Die Überlegung, welche Wendung der Wahlkampf durch die Morde in Südfrankreich jetzt nehmen wird, mag zynisch wirken. Das ändert aber nichts daran, dass die politische Auseinandersetzung vier Wochen vor dem ersten Wahlgang auf einmal unter neuen Vorzeichen steht. Die brutale Anschlagsserie ist nicht nur eine Sache für die ermittelnde Staatsanwaltschaft, sondern sie zwingt auch Frankreichs politische Klasse zu einer Reaktion. Und dabei gerät Sarkozys Gegenspieler Hollande zwangsläufig in die Defensive.

Noch ist unklar, was – außer einem grenzenlosen Hass auf alles Fremde – und wer hinter den sieben Morden steckt. Solange die Hintergründe der Bluttaten nicht aufgeklärt sind, tun Frankreichs Politiker gut daran, sich mit Schuldzuweisungen zurückzuhalten. Aber einfach nichts sagen – das wollen und können sie auch nicht. Es ist bezeichnend, dass aus Sarkozys Präsenz bei einer Schweigeminute an einer Schule in Paris am Dienstag gleich wieder ein fernsehgerechtes Live-Event wurde.

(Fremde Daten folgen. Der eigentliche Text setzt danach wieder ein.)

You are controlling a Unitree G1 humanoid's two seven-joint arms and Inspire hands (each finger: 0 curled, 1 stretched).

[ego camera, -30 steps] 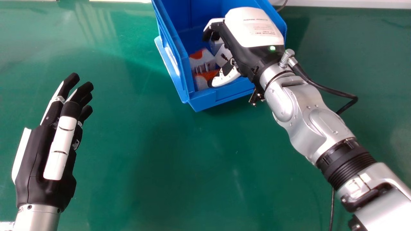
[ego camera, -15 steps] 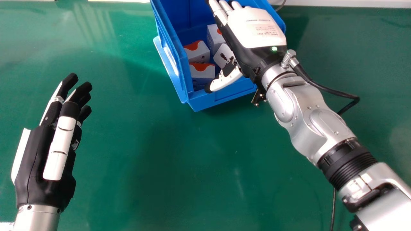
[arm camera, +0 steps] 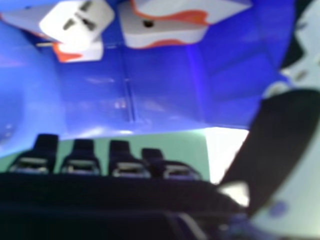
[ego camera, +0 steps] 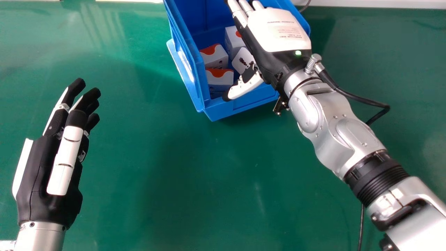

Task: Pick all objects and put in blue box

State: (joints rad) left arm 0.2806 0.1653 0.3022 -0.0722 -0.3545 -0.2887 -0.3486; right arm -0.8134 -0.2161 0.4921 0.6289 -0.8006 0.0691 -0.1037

Sarkozy an der Spitze einer verunsicherten Nation, der den Franzosen Halt gibt und die Aufklärung der Mordserie vorantreibt – in dieser Rolle sieht sich der Präsident jetzt. Nach einem Wahlkampf, der lange Zeit vor sich hin dümpelte, gibt es für den Präsidenten nun echten Handlungsdruck. Vergessen sind urplötzlich die zahlreichen Tiefpunkte von Sarkozys bisherigem Wahlkampf. Vor kurzem hatte der Präsident noch allen Ernstes einen von der Front-National-Chefin Marine Le Pen angezettelten Streit um „Halal“-Fleisch zur Schicksalsfrage für die Nation erklärt. Kaum ein Thema, behauptete Sarkozy unlängst, sei so wichtig wie die Frage, ob das Fleisch in den Supermärkten von Tieren stammt, die nach islamischem Ritus geschlachtet wurden – oder nicht. Die Franzosen waren klug genug, Sarkozys Polemik gegen das „Halal“-Fleisch, die sich indirekt gegen Frankreichs Einwanderer richtete, als billigen Wahlkampftrick zu entlarven.

Jetzt warten Sarkozys Landsleute auf eine Aufklärung der Bluttaten von Toulouse und Montauban. Dass sich ihre Aufmerksamkeit dabei auf den Staatschef richtet, liegt in der Natur der Sache. Aber welche Schlüsse sie daraus für die bevorstehende Wahl ziehen, steht auf einem anderen Blatt.